--- START ---

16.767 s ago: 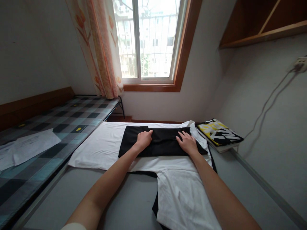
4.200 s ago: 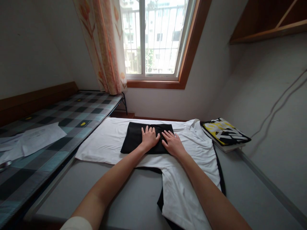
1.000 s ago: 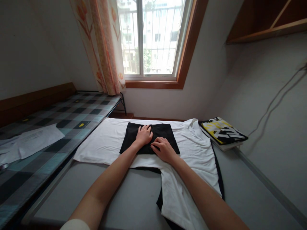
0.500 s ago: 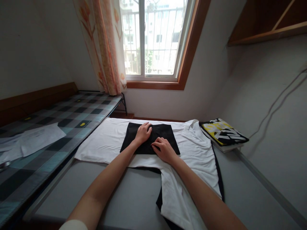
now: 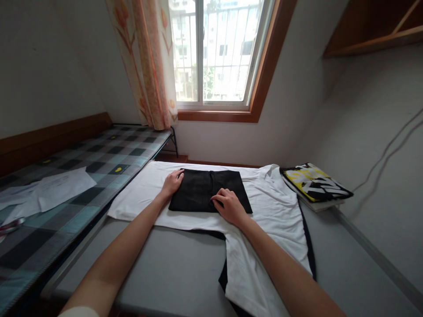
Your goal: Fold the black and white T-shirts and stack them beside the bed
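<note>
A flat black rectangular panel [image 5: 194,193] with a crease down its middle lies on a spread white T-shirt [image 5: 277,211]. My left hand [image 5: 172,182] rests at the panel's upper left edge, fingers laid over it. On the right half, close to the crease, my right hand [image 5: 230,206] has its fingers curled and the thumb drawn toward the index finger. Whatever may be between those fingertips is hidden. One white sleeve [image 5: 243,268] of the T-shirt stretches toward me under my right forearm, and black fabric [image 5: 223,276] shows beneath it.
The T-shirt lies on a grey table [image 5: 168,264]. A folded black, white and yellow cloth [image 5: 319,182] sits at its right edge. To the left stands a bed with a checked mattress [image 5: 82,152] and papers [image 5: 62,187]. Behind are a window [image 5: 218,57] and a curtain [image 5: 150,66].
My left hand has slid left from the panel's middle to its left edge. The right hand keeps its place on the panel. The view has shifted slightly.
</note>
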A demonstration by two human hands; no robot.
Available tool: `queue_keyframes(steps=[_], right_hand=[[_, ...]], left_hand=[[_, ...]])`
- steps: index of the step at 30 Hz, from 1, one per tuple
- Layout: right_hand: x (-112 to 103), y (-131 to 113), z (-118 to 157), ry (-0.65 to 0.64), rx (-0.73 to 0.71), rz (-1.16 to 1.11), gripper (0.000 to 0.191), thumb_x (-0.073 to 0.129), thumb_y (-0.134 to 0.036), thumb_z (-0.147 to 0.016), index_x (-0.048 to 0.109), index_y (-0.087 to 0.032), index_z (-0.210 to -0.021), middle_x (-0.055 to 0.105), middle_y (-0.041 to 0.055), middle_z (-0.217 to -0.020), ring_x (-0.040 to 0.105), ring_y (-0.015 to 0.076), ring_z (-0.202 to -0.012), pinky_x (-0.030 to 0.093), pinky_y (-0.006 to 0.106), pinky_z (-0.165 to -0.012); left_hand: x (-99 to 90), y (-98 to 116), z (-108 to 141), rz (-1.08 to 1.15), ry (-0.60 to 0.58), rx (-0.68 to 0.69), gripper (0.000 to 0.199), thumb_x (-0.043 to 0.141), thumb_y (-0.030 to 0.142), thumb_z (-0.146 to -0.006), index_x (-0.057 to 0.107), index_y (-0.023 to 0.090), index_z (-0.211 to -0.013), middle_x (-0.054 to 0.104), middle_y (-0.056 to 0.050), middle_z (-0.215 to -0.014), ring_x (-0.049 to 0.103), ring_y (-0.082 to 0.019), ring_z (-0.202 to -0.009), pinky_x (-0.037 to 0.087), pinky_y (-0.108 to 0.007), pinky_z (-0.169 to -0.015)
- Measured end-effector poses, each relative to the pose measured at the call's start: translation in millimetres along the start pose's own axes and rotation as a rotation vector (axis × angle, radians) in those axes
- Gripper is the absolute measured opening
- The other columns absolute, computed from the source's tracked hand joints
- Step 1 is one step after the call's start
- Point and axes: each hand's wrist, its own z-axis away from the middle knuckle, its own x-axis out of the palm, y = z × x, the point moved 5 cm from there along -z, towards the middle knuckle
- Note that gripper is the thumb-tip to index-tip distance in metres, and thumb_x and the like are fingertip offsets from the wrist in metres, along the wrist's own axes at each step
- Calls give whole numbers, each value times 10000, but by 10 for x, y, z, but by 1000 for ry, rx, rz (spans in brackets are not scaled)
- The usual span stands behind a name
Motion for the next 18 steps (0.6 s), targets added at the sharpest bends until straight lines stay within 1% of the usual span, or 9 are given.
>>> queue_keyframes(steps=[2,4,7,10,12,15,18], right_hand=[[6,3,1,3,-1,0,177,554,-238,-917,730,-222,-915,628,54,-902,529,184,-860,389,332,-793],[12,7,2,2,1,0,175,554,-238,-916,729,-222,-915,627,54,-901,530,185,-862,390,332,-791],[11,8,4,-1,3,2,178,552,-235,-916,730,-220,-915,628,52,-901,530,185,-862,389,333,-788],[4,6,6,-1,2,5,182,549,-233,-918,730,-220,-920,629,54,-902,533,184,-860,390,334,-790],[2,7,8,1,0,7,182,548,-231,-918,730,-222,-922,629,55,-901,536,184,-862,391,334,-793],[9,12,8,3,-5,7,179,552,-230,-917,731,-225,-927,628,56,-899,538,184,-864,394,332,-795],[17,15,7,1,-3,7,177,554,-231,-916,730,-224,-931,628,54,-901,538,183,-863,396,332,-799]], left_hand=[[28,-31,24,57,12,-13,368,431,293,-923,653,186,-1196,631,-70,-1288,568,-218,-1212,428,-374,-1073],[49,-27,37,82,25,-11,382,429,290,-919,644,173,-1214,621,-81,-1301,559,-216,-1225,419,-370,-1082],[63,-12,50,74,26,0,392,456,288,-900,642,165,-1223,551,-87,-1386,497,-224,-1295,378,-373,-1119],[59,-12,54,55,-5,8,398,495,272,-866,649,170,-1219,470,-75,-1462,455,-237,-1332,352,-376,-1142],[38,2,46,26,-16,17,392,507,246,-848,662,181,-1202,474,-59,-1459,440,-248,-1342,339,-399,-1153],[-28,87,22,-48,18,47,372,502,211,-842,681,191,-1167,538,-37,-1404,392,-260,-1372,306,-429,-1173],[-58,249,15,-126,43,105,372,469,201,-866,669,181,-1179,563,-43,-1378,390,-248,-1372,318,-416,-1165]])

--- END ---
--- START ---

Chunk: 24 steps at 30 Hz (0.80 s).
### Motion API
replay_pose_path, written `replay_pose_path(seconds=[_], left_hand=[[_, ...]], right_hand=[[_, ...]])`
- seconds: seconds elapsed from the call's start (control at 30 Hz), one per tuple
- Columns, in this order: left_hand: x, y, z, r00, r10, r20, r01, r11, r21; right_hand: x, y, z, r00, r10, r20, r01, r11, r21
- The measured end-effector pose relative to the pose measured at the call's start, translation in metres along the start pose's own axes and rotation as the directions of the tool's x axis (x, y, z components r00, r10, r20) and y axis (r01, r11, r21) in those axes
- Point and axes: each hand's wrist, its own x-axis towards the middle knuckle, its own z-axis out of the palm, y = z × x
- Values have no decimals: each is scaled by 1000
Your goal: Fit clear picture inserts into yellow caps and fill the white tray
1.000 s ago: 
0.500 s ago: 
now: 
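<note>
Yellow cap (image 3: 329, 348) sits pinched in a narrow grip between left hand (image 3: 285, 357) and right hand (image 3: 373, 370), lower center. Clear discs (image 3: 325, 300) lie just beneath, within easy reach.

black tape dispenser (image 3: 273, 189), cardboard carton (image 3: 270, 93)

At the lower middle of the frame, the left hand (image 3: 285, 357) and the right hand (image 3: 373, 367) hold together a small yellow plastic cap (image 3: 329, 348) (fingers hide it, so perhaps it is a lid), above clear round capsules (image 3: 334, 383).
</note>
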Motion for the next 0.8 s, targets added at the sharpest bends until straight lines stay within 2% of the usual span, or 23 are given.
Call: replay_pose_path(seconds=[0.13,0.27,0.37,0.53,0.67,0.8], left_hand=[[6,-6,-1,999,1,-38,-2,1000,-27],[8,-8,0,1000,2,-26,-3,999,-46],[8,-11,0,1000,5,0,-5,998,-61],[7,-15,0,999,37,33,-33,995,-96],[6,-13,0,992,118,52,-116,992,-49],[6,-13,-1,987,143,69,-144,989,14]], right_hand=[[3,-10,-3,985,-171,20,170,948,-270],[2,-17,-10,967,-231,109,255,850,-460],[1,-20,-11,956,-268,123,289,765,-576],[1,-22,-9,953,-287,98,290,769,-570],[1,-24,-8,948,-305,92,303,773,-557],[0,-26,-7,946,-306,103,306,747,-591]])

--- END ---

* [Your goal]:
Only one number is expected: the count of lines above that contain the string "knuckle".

* [Task answer]:
2